DATA below:

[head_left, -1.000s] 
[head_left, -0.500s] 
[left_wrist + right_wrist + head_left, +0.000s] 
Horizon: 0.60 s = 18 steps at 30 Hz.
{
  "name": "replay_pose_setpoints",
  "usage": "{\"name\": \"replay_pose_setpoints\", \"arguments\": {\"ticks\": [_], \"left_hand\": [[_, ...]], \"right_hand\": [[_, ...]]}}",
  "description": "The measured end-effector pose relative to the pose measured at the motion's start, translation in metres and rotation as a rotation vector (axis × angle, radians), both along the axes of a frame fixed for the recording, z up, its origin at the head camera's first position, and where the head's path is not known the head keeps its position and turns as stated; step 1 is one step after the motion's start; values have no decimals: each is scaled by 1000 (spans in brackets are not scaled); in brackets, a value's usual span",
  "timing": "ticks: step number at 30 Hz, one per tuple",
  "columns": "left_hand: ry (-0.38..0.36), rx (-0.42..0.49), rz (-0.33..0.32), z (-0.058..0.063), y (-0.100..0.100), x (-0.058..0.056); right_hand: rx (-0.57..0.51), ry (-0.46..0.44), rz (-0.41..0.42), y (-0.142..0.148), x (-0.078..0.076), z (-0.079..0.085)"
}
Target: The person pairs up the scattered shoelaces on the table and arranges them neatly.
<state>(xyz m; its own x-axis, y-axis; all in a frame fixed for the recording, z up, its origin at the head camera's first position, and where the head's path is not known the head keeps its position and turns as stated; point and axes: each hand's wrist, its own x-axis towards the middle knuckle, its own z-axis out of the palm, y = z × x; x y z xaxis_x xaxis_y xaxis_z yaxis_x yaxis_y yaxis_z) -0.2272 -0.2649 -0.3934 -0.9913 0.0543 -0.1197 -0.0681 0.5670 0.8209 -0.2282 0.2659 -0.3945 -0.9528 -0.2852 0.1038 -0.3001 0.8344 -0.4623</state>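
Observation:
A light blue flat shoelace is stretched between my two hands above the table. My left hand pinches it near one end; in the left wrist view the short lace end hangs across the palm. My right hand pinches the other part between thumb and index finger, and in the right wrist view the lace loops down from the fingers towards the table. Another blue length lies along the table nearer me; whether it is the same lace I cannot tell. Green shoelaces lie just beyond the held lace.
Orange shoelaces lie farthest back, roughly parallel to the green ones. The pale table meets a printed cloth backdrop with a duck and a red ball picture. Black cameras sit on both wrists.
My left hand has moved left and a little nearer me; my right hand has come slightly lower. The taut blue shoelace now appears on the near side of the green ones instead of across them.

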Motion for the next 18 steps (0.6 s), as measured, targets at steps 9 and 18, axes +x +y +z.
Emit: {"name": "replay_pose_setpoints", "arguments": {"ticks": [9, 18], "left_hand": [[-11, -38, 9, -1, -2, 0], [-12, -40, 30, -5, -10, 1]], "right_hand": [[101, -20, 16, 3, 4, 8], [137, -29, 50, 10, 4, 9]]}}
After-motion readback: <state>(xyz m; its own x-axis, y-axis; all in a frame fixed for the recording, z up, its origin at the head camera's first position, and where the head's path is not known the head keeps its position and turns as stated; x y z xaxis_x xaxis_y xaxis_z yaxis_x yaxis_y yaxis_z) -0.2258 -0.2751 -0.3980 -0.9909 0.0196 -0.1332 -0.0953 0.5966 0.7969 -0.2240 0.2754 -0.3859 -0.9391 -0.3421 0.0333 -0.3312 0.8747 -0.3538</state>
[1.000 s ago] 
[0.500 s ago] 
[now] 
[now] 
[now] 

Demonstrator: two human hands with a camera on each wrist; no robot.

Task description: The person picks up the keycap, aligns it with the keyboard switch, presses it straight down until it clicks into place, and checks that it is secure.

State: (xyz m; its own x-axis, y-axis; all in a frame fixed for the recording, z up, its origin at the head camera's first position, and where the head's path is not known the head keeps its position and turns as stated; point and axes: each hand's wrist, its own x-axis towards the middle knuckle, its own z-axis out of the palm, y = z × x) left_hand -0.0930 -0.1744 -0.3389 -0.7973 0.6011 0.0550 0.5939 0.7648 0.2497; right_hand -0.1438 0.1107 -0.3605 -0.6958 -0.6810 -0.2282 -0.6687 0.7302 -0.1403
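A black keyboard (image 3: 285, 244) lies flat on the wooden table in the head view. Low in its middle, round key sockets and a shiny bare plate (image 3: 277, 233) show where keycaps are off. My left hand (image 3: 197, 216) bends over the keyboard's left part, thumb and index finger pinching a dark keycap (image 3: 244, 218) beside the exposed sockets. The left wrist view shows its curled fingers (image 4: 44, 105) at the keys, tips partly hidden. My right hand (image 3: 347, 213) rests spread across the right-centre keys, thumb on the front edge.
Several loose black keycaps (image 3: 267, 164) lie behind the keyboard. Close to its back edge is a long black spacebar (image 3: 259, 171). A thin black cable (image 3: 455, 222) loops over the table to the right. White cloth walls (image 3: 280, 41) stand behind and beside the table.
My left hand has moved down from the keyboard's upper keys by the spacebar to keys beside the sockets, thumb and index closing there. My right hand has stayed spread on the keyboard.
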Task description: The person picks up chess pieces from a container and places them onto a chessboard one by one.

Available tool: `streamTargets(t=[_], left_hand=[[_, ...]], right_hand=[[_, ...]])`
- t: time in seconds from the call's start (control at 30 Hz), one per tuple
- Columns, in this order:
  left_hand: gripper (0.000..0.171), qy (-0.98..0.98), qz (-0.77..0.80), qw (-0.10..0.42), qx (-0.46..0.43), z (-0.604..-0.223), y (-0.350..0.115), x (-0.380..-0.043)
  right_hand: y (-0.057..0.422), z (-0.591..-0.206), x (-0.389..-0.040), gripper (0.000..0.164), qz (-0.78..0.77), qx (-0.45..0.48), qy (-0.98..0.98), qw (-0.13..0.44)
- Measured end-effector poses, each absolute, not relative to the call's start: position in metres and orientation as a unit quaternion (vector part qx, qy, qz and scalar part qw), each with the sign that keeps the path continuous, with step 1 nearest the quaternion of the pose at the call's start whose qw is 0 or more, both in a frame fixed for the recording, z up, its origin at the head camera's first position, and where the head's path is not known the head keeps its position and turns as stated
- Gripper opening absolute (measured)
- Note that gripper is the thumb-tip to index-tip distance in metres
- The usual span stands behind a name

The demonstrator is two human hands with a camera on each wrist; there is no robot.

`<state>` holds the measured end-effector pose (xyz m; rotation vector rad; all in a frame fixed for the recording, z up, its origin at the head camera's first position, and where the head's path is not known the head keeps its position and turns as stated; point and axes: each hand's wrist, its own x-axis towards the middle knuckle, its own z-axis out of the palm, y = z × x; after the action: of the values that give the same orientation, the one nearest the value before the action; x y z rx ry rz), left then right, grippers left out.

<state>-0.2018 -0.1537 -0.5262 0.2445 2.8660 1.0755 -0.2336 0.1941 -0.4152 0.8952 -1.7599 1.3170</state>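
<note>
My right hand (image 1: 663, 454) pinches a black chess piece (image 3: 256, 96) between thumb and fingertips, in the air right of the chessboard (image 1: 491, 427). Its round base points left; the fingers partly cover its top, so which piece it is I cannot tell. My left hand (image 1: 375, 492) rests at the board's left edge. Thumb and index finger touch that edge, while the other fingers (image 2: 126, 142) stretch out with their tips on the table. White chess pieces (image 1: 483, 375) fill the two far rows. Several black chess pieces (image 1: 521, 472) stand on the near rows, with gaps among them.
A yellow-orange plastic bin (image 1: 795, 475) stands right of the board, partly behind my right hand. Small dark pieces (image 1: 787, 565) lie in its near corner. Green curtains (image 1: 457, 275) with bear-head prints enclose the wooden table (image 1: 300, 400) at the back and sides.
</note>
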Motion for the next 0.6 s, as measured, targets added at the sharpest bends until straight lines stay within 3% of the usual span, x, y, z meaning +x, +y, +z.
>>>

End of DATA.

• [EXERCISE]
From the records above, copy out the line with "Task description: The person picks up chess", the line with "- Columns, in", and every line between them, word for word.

• [SOLVED PROBLEM]
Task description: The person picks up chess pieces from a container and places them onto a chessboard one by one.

Available tool: `streamTargets(t=[_], left_hand=[[_, ...]], right_hand=[[_, ...]])`
- t: time in seconds from the call's start (control at 30 Hz), one per tuple
- Columns, in this order:

There is no more to the answer.